By dusk, the seven-ship flotilla was reported past Dubai, in the United Arab Emirates, and moving at about 15 to 16 knots on a course that would bring its 600-mile voyage to an end off Kuwait late Sunday.

However, one shipping source said the U.S. escorts would likely vary the speed to keep the convoy’s progress unpredictable and make sure it passes through certain danger areas during daylight, when hazards are more visible. This could delay its arrival to as late as Monday, said the source, who insisted on anonymity.

The convoy made a surprise departure, apparently in an effort to confuse the Iranians, who repeatedly threatened to launch suicide boat and other attacks against the American vessels.

On Friday, Pentagon officials in Washington said the operation probably would wait until U.S. minesweeping helicopters arrive in the gulf in five or six days. On Saturday, however, Ms. Mares said ″We have minesweeping capabilities with the Middle East force.″ She declined to discuss details.

After the Bridgeton hit a mine near Iranian-held Farsi Island, the Pentagon was criticized for having no minesweepers in the region.

A diplomatic source, who demanded not to be identified, said Saturday that ″the Americans seem to have decided to take advantage of Iranian bonhomie after they ended their naval exercises and retired home.″

Iran’s official Islamic Republic News Agency, in a dispatch coinciding with the convoy’s entrance into the gulf, quoted President Ali Khamenei as saying clashes were inevitable if foreign warships try to impose their will in the gulf.
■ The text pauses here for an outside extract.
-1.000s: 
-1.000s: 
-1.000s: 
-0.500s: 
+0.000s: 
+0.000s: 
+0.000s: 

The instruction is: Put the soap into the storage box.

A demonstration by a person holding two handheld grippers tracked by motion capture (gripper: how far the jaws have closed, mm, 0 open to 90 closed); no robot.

Khamenei, speaking Friday during Iranian naval maneuvers, said Iran was capable of confronting American and French warships and ″any invasion″ in the Persian Gulf, IRNA said.

A convoy of four French warships headed by the carrier Clemenceau was reportedly on its way to the region.

Kuwait sought U.S. flag protection after Iran last September began attacking ships owned by or serving the emirate, Iraq’s western neighbor at the northern end of the gulf.

Iran says Kuwait serves as a transit point for shipping arms to Iraq, whose ports were closed soon after Iran and Iraq went to war September 1980.

Kuwait denied Saturday a British newspaper report that it secretly was negotiating with Iran to end U.S. reflagging if Iran stops attacking its tankers.

A Kuwaiti shipping source, speaking on condition of anonymity, said minesweeping was not crucial to this convoy because neither the empty tankers nor the warships need to use the Farsi channel.

A Western diplomat there said that because of the ships’ relatively shallow draft, they have ″lots of choices″ of routes. The deep-draft Bridgeton did not.

Escorting the convoy in addition to the Crommelin were the guided missile destroyer Kidd, the missile frigate Jarrett. The fourth ship was not immediately identified.

The cruiser Valley Forge had been anchored with the convoy-in-waiting overnight, witnesses said.

The helicopter carrier Guadalcanal is to ferry eight RH-53D minesweeper helicopters to the gulf. U.S. officials said it left the Indian Ocean island of Diego Garcia on Friday.

More than 330 ships have been attacked in gulf since the Iran-Iraq war began.